Beyond this, here is a statement I have released to be posted on the just-launched Health Care Lawsuits website.
In the course of dismissing the plaintiff’s Commerce Clause challenge, the Judge Steeh has vindicated an important element of all such pending challenges: this claim of power by the government is without any precedent in experience or in law. In Judge Steeh’s words:
“The Court has never needed to address the activity/inactivity distinction advanced by plaintiffs because in every Commerce Clause case presented thus far, there has been some sort of activity. In this regard, the Health Care Reform Act arguably presents an issue of first impression.”
Never before in American history has the U.S. Government imposed an economic mandate commanding that persons engage in economic activity. Given that there is no current Supreme Court doctrine recognizing such power in Congress, the appropriate stance of a district court judge is to follow Supreme Court precedent and deny this claim of power until the Supreme Court decides in due course to expand its doctrine.

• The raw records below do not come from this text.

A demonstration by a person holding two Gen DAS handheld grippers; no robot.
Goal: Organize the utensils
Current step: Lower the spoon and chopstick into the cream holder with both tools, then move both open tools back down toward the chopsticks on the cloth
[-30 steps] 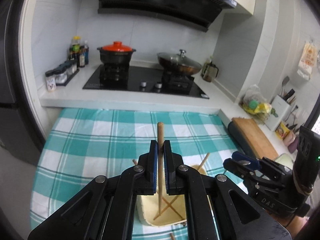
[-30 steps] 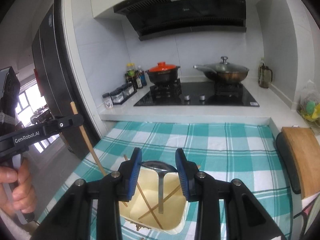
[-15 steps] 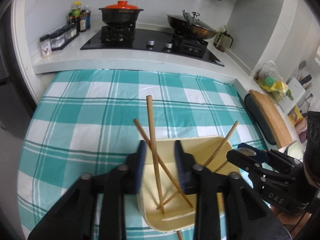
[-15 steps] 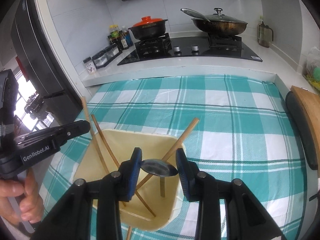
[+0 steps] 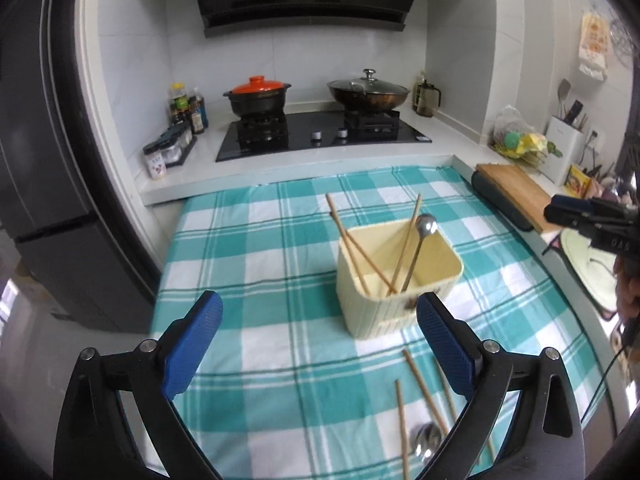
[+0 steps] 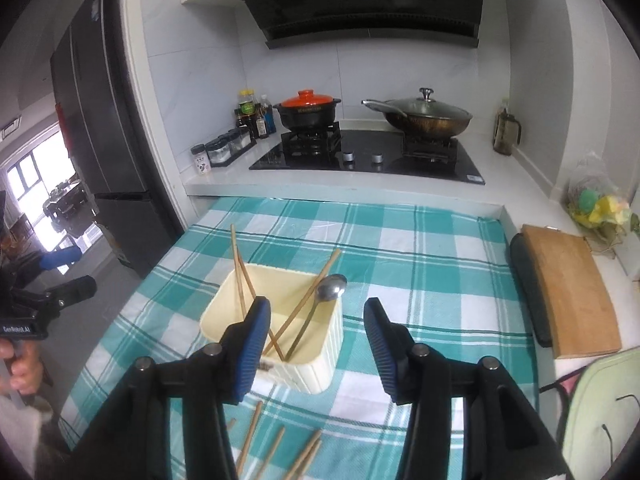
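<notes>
A cream utensil holder (image 5: 396,312) (image 6: 320,364) stands on the teal checked cloth. It holds three wooden chopsticks (image 5: 352,240) (image 6: 240,272) and a metal spoon (image 5: 426,225) (image 6: 331,286), all leaning on its rim. My left gripper (image 5: 316,304) is back from the holder, its jaws opening wide with nothing between them. My right gripper (image 6: 316,306) hangs just before the holder, its jaws also opening and empty. Loose chopsticks (image 5: 424,392) (image 6: 250,436) and a second spoon (image 5: 426,440) lie on the cloth in front of the holder.
Behind the cloth a white counter carries a black hob (image 5: 320,138) with an orange-lidded pot (image 5: 258,98) and a lidded wok (image 5: 368,92). A wooden cutting board (image 6: 568,292) lies to the right, a dark fridge (image 5: 44,140) stands left, and spice jars (image 6: 224,150) sit near the hob.
The left gripper opened and let go of its chopstick, which now leans in the holder. The right gripper released the spoon into the holder. Both grippers pulled back from it.
</notes>
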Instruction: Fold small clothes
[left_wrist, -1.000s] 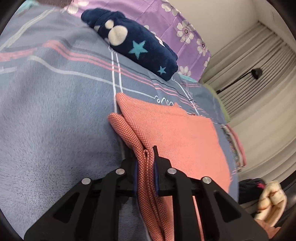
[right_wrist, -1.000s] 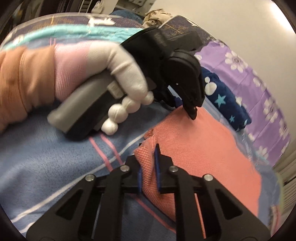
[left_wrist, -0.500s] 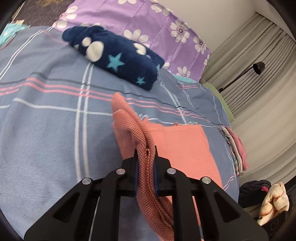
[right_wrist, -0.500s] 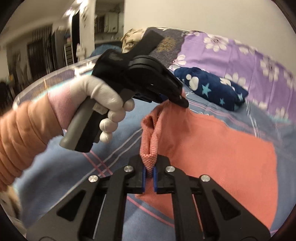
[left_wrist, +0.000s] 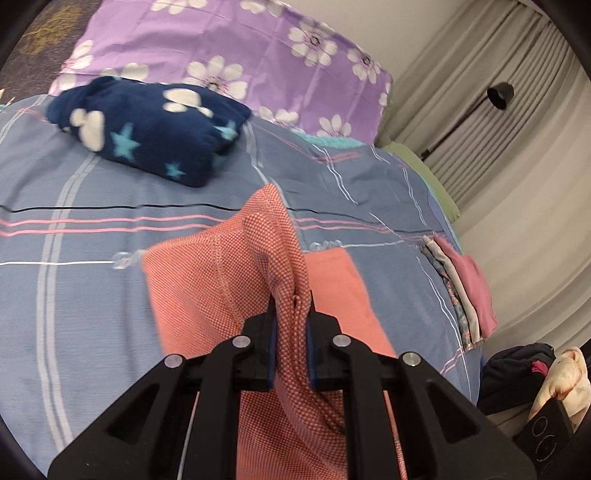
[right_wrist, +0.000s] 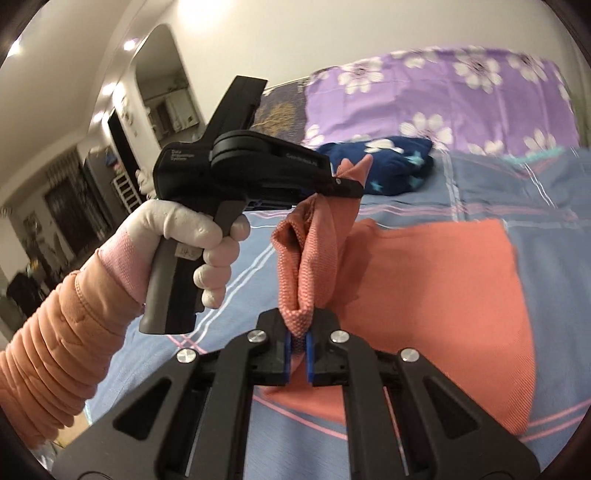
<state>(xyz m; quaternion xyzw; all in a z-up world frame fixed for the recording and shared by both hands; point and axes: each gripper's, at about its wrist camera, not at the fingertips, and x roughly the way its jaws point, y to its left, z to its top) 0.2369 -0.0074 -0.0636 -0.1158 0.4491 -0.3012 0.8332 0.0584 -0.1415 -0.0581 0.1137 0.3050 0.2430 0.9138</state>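
You are holding the orange cloth (left_wrist: 207, 280) up off the bed by one edge, while its far part (right_wrist: 443, 288) is lying flat on the striped blue blanket (left_wrist: 74, 229). Your left gripper (left_wrist: 291, 321) is pinching a bunched fold of the cloth tightly between its pads. Your right gripper (right_wrist: 298, 341) is clamping another folded corner of the same cloth, and the fabric is stretching from there up to the left gripper's tip (right_wrist: 347, 186). Your gloved left hand (right_wrist: 192, 236) is wrapping around that gripper's handle. A folded navy blanket with stars (left_wrist: 147, 129) is lying farther up the bed, in front of the purple flowered pillow (left_wrist: 240, 48). A small stack of folded clothes (left_wrist: 461, 288) is sitting at the bed's right edge.
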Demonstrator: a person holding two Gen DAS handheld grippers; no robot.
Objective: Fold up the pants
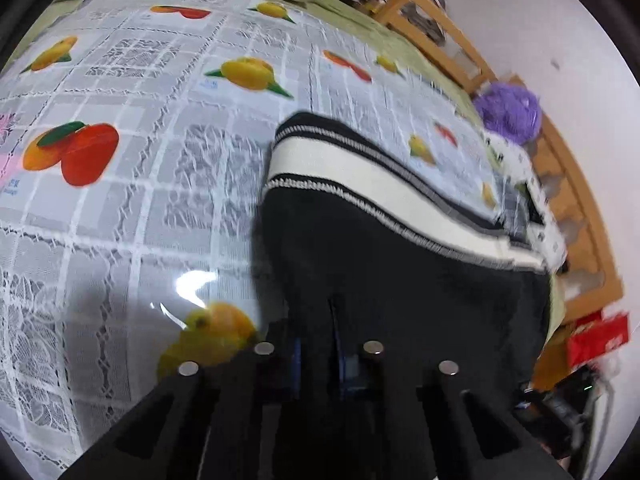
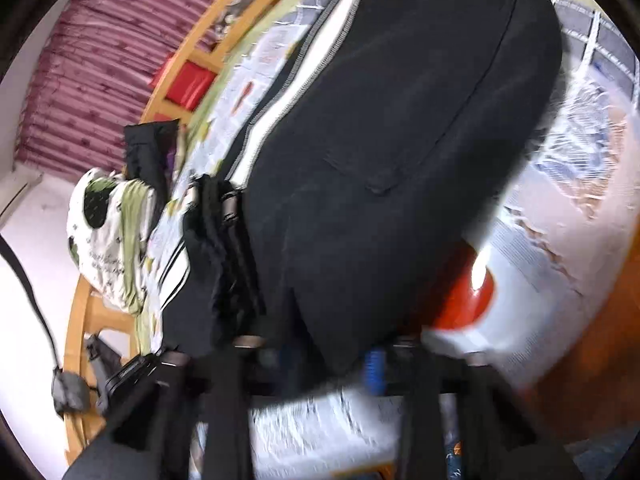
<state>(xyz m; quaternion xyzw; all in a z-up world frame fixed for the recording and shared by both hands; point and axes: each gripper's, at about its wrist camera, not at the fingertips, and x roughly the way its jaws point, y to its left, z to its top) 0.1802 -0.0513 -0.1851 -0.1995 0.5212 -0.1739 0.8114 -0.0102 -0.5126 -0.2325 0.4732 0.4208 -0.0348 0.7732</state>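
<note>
The pants [image 1: 380, 264] are black with a cream side stripe edged in black and white. They lie on the table with the fruit-print cloth [image 1: 132, 184]. My left gripper [image 1: 320, 344] is shut on the near edge of the black fabric. In the right wrist view the pants [image 2: 400, 128] fill the middle, with a back pocket showing. My right gripper [image 2: 324, 356] is shut on the fabric's near edge, lifting it a little above the cloth. The left gripper [image 2: 224, 240] shows at the pants' left side in that view. Both views are motion-blurred.
A purple fluffy thing [image 1: 510, 110] sits at the table's far right corner. A wooden rail frame [image 1: 440, 32] runs behind the table. A patterned bag [image 2: 108, 236] hangs at the table's edge. A maroon curtain [image 2: 100, 64] and white wall lie beyond.
</note>
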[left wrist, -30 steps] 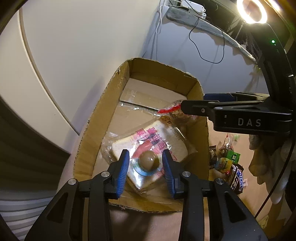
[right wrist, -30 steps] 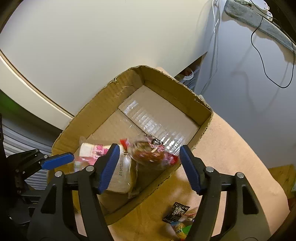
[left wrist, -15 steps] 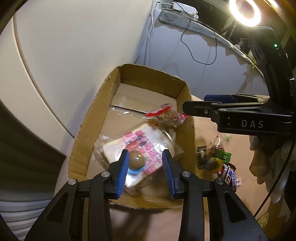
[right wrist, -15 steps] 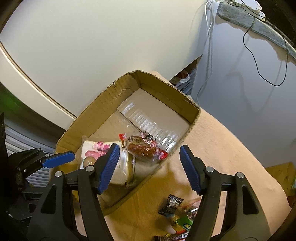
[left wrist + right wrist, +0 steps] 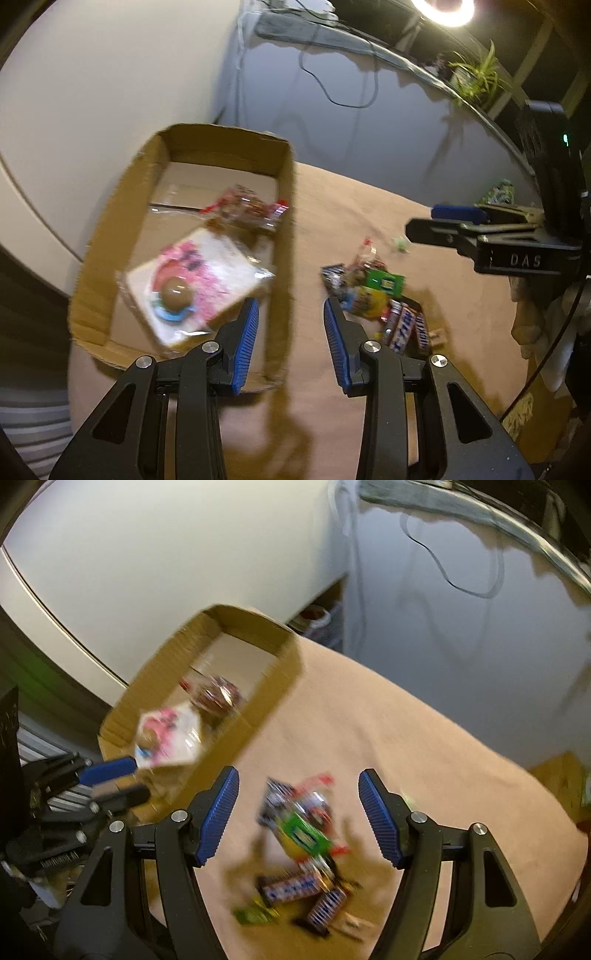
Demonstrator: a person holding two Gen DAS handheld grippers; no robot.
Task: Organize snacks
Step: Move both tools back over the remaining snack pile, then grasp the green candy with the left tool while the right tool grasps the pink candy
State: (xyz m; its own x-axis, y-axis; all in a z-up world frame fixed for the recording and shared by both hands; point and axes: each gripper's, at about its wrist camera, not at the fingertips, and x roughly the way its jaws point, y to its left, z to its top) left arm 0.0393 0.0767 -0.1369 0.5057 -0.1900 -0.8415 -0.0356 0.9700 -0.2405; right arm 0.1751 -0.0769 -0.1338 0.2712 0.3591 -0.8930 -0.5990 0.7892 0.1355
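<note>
"DAS" is printed on the right gripper point(image 5: 458, 221), whose fingers, like those of the left gripper point(image 5: 291, 332), stand apart and empty, while the cardboard box point(image 5: 284, 236) ahead-left of the left gripper holds a pink-printed bread packet point(image 5: 218, 269) and a red-edged pastry bag point(image 5: 243, 206), and the blurred snack pile point(image 5: 303, 834), seemingly Snickers bars among it, lies on the worktop point(image 5: 406, 738) between the right gripper's fingers.

Glowing ring light point(image 5: 443, 9) far ahead, upper right of tongs. Pale curved wall point(image 5: 110, 81) ahead-left; black cable point(image 5: 332, 99) down grey wall point(image 5: 406, 140); green spiky plant point(image 5: 480, 79) on shelf.
</note>
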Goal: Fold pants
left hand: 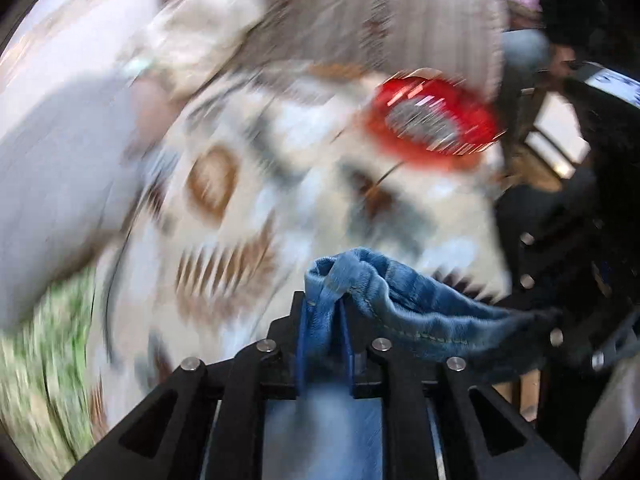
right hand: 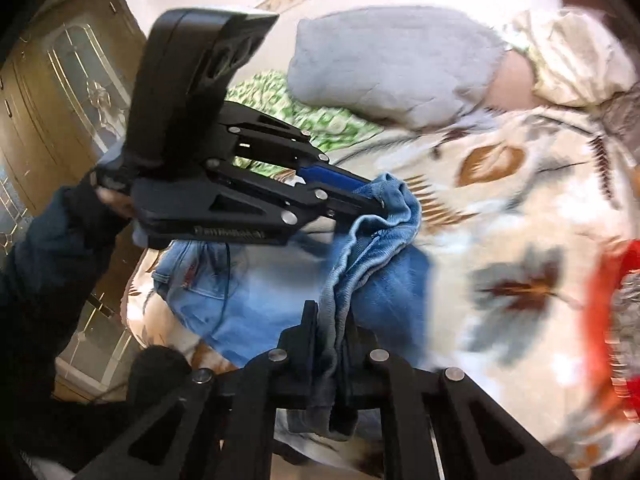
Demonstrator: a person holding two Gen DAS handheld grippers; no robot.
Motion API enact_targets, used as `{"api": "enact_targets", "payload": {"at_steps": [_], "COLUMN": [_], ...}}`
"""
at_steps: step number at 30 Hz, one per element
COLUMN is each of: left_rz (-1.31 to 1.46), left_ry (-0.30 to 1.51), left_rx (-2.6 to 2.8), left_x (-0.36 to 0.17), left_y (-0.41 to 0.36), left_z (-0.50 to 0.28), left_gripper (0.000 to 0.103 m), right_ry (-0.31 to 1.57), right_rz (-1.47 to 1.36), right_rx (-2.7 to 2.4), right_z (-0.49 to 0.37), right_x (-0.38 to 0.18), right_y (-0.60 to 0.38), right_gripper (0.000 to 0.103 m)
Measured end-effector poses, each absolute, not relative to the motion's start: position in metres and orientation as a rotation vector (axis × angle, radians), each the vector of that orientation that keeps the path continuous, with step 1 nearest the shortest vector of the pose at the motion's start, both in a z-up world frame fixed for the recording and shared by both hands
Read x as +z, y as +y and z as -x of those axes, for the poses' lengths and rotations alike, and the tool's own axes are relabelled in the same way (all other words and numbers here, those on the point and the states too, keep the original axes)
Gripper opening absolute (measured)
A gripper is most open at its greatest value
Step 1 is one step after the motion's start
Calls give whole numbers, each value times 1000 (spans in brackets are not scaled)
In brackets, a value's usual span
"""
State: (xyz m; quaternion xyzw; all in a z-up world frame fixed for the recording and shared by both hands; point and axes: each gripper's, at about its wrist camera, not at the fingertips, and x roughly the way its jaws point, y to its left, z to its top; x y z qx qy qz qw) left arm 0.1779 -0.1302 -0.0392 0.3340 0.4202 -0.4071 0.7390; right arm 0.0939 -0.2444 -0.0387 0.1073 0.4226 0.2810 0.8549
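The blue denim pants (right hand: 256,300) hang over a bed covered by a white leaf-patterned sheet (right hand: 520,216). My left gripper (left hand: 324,300) is shut on a bunched hem of the pants (left hand: 400,292), which stretches off to the right. In the right wrist view the left gripper (right hand: 380,202) shows from the side, pinching the same bunched denim. My right gripper (right hand: 330,320) is shut on a fold of the pants hem just below it. The two grippers are close together. Both views are motion-blurred.
A red basket (left hand: 432,120) sits on the bed; it also shows at the right edge of the right wrist view (right hand: 616,320). A grey pillow (right hand: 392,64), a green patterned cloth (right hand: 304,116) and a cream cloth (right hand: 572,60) lie at the bed's far side. Wooden cabinet doors (right hand: 60,92) stand at left.
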Motion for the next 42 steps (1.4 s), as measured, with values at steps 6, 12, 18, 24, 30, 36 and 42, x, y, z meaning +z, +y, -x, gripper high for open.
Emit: {"api": "enact_targets", "payload": {"at_steps": [6,12,18,24,30,36,42], "left_rz": [-609,-520,-553,-462,-134,13,-191], "left_ry": [1123,1007,995,1026,1097,1192,1312], "left_rx": [-616,-427,-304,-305,-364,-332,-331], "left_x": [-79,28,90,40,-33,-69,-131], "left_y": [-34,49,83,55,6,-38,-55], "left_z": [-196,-143,-85,-72,-104,-140,-133], "left_gripper": [23,79,99,99,99,99,94], "right_ry": [1132,1079,1000,861,958,1075,1163], "right_rz": [-231,-94,-56,-106,-167,-348,-352], "right_rx": [564,597,699,747,589,573,591], "right_z": [-119,-114,-94,-71,-96,-128,-151], "right_x": [-126,-123,-84,-29,-56,-97,-137], "right_y": [-178,-146,-132,-181,-263,-283,-255], "right_gripper": [30,88,88,89,88,76,64]}}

Instead, Judge Steeh accepted the government’s expansion of Congressional power beyond regulating economic activity to regulating economic “decisions”:
“While plaintiffs describe the Commerce Clause power as reaching economic activity, the government’s characterization of the Commerce Clause reaching economic decisions is more accurate.”
But this was not “plaintiff’s description.” It was how the Supreme Court itself described its own doctrine in each and every Commerce Clause case that allowed Congress to reach wholly intrastate activity because it was necessary and proper to the regulation of interstate commerce.
By inventing a new “economic decisions” doctrine, Judge Steeh has gone beyond the Commerce and Necessary and Proper Clause doctrines established by the Supreme Court. Only the Supreme Court is authorized to expand its own interpretation of the scope of Congressional power.
Of course, judges in other challenges will have their opportunity to opine on whether Congress has the power to regulate any “economic decision” that may substantially affect interstate commerce. The “economic decision” not to buy a car, the “economic decision” not to buy or sell your home, or even the “economic decision” not to have a physical exam. For make no mistake. If the Supreme Court ever accepts the government’s “economic decision” theory, then there is nothing it cannot mandate in the future in the name of regulating “commerce . . . among the several states.” Congress will then have the general police power that both the Constitution and the Supreme Court has always denied it.